Avec le recul, j'ai mis trois personnes (moi, ma fille et mon mari) à travers une année d'enfer sans raison valable. J'ai cependant appris; lorsque ma deuxième fille est née, et que j'ai ressenti l'apparition des mêmes symptômes de PPD (anxiété qui fait rage, principalement), j'ai repris mes médicaments en un éclair. Mon psy a lu le livre plus tard et m'a dit: «Où étais-je quand tout cela se passait?» - c'est-à-dire les neuf premiers mois de la vie de mon aîné. Et je n'ai pas pu lui répondre.
Je suppose que je n’étais tout simplement pas en contact avec lui, ou je lui mentais, ou les deux. Rétrospectivement, j'étais vraiment, vraiment malade. J'aurais probablement dû être à l'hôpital pendant au moins une partie de ce temps. C'était une combinaison de déni et de stoïcisme, je suppose, et à un certain niveau, cela a même trompé mon mari. Je me rends compte que je dois être constamment sur mes gardes à ce sujet.
J'ai entendu dire que lorsque les gens meurent de froid, ils s'endorment en quelque sorte; à la toute fin, c’est en fait une façon plutôt indolore de mourir. Je pense que la dépression peut être comme ça. Si vous ne faites pas attention, si vous continuez à essayer de prétendre que tout va bien, un jour, vous pouvez simplement vous allonger dans la neige et ce sera tout. Vous devez constamment vous demander: «Ai-je froid? Ai-je assez de vêtements? » –Ou, selon le cas, «Est-ce que je me distancie de ma famille? Est-ce que je prends trop ces petites pilules contre l'anxiété? Ai-je été trop grincheux ces derniers temps?

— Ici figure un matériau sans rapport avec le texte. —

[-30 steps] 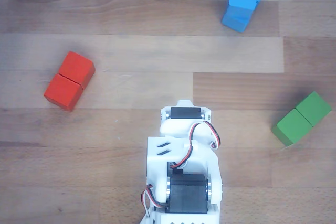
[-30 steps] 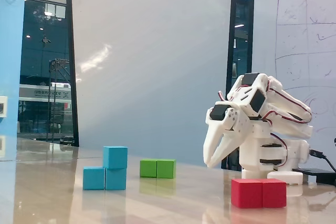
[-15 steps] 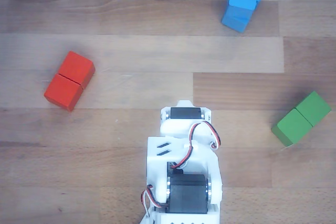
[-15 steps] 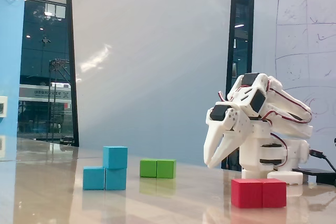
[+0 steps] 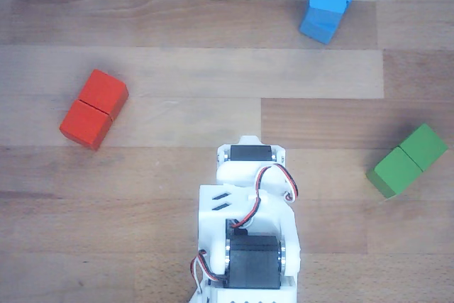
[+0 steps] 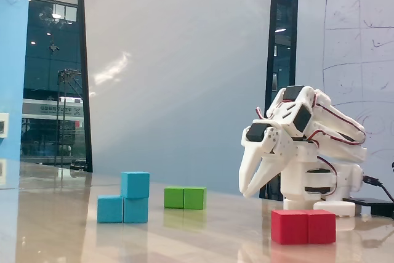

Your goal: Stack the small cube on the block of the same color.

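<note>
Cube [image 6: 135, 184] visibly tops block [image 6: 122, 209] in fixed view.

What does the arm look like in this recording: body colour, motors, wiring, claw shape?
The arm has white plastic shells with black servo motors set into the joints. Thin red, black and white wires loop loosely between segments. The claw is white with two long, tapered, pointed fingers. No logos or labels are visible in either view.
</note>
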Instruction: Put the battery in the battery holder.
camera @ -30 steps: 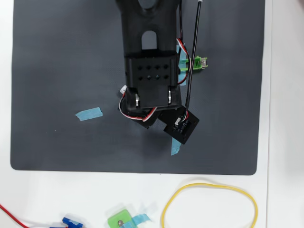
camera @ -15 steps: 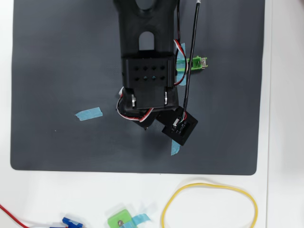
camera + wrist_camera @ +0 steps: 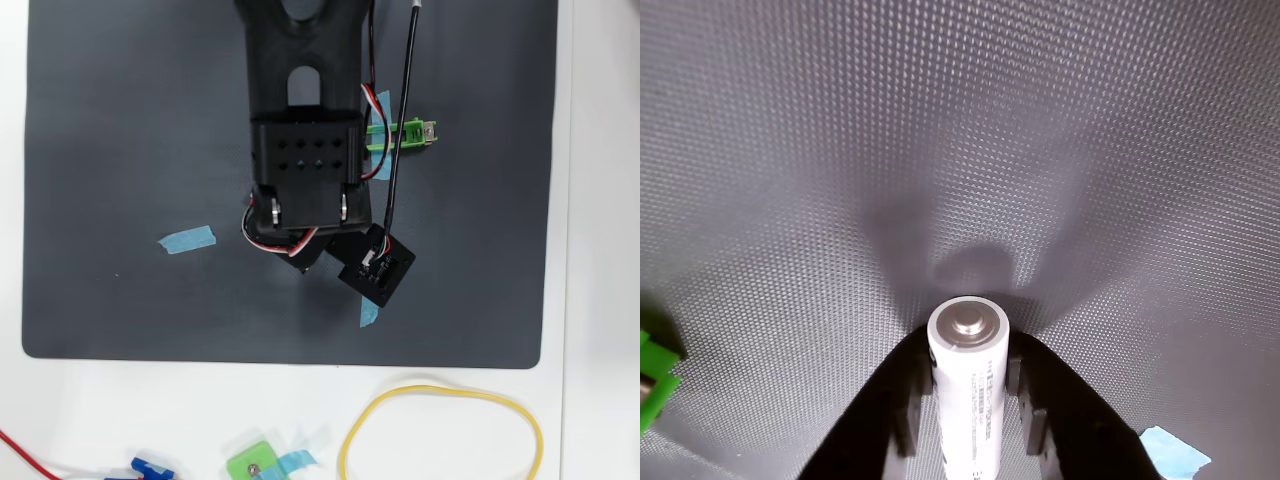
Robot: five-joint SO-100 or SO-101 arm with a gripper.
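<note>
In the wrist view the white battery (image 3: pixel 968 400) stands between the two black fingers of my gripper (image 3: pixel 967 362), silver end cap facing the camera, held just above the dark mat. My gripper is shut on it. A bit of the green battery holder (image 3: pixel 652 385) shows at that view's left edge. In the overhead view the battery holder (image 3: pixel 408 132) lies on the mat right of the arm, its left part covered by the arm and cables. There the gripper (image 3: pixel 304 257) is mostly under the arm and the battery is hidden.
Blue tape strips (image 3: pixel 187 239) (image 3: pixel 368 312) lie on the black mat (image 3: pixel 120 120). Below the mat, on the white table, are a yellow loop (image 3: pixel 440 432), a squarish green piece (image 3: pixel 250 463), a blue part (image 3: pixel 150 467) and a red wire (image 3: pixel 25 452).
The arm has shifted slightly left and toward the top of the overhead view, uncovering more of the battery holder.
</note>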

Question: Les trois catégories - les symptômes les plus courants de la dépression maternelle - mises en évidence dans vos réponses, dites-vous, étaient: le retrait (émotionnel, physique ou les deux) de l'enfant; hyperirritabilité chronique; et l'incapacité d'imposer des limites au comportement. En fait, j'ai commencé à pleurer quand j'ai lu ces derniers parce que ma sœur, qui a récemment rendu visite, m'a dit qu'elle pensait que ma dépression d'il y a deux ans pourrait avoir quelque chose à voir avec leur picage supplémentaire quand ils me voyaient disparaître progressivement («Oh oh, sommes-nous la perdre à nouveau? »).

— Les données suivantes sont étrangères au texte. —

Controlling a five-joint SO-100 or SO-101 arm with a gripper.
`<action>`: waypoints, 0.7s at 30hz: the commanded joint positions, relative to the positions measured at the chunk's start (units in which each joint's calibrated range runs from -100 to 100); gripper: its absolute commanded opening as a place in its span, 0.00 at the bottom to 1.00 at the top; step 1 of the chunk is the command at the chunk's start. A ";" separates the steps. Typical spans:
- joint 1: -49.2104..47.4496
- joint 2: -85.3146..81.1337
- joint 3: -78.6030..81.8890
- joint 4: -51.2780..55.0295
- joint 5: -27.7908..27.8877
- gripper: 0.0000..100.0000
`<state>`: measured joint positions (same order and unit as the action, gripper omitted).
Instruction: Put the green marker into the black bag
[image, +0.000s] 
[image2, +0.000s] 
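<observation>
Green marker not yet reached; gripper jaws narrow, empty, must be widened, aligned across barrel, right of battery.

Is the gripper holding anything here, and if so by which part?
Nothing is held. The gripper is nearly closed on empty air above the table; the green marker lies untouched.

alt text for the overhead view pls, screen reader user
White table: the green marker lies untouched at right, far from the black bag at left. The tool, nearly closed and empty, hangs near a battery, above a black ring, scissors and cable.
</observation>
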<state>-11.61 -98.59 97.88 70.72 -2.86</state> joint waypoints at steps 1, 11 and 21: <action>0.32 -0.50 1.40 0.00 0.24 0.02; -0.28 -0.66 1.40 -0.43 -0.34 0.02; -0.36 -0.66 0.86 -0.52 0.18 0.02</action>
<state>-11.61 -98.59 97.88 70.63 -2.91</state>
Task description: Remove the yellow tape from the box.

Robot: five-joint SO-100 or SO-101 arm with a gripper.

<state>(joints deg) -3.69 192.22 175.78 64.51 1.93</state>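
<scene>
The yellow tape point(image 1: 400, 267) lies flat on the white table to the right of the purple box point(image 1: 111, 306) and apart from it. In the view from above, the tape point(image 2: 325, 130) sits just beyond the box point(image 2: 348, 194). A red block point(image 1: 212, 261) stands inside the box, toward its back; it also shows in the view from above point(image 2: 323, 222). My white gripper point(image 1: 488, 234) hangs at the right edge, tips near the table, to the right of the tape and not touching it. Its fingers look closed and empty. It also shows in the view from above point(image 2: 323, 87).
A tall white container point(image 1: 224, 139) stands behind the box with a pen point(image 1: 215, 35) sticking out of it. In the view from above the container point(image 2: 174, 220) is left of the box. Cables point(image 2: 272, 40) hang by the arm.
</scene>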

Donc, en lisant tant d’autres expériences de maman, j’ai été en quelque sorte consolé. Est-ce vraiment le but de votre livre et de votre blog: nommer la maladie, les symptômes, les traitements disponibles, afin que nous puissions commencer à nous sentir moins coupables et être plus proactifs contre d'autres dommages en nous-mêmes ou chez les autres?

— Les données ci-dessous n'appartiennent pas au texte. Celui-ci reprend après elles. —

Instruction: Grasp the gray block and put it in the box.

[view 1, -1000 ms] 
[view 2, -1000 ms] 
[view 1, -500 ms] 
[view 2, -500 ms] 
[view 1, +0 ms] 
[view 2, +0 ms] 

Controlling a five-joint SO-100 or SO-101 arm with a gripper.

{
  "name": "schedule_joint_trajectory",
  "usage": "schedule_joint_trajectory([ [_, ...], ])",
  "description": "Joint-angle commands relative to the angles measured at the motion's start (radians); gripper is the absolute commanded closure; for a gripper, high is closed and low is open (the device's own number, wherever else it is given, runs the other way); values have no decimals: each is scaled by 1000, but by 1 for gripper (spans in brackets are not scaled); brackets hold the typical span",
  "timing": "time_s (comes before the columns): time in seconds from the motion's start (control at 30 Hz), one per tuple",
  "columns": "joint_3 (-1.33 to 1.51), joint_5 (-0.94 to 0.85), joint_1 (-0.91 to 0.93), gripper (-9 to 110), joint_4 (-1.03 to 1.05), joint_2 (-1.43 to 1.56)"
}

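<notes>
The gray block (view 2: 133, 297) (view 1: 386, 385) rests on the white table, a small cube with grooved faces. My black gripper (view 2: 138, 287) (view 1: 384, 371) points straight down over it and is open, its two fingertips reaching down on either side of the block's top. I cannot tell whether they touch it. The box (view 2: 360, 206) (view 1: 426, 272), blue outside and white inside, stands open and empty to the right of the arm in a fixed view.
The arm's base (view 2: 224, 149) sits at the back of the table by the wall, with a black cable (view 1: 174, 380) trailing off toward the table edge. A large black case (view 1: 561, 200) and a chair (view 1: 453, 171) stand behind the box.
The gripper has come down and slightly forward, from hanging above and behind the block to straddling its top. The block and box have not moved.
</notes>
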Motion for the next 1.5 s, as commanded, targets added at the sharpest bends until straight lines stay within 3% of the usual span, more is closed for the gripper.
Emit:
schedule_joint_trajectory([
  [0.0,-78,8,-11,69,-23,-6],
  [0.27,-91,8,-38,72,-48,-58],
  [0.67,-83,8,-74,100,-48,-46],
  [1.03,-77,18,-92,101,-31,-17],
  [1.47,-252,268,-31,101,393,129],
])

Tracy: Oui, exactement. Je pense que j'ai en quelque sorte abordé cela dans le paragraphe ci-dessus. Et l'incapacité d'imposer des limites au comportement - qui vient de la fatigue. Être cohérent est vraiment éprouvant mentalement, surtout quand vous savez que dire: «Non, vous ne pouvez pas regarder la télévision maintenant» va provoquer des hurlements de protestation et des expressions dramatiques d'une catastrophe imminente si quelqu'un rate le prochain épisode de «Hannah Montana». C’est tellement plus facile de dire «Oh, très bien», de remonter dans la chambre et de fermer la porte. Je veux dire, les mères qui n’ont jamais été déprimées un jour de leur vie tombent dans ce piège, il n’est donc pas surprenant que les mères qui luttent contre la dépression aient du mal à le faire.
Et rien, au quotidien, ne rendra ce travail plus facile. La seule chose que vous pouvez faire est d'être proactif et de faire de votre propre santé une priorité numéro un - parce que cela s'effondre, il y a de fortes chances que beaucoup d'autres choses dans le ménage s'effondrent également. Ce n’est pas égoïste de prendre soin de sa propre santé; c’est une façon de prendre soin de votre famille. Mais être vigilant sur leur propre santé est généralement au bas de la liste des priorités de la plupart des mères; nous sommes conditionnés à prendre soin de tout le monde sauf de nous-mêmes.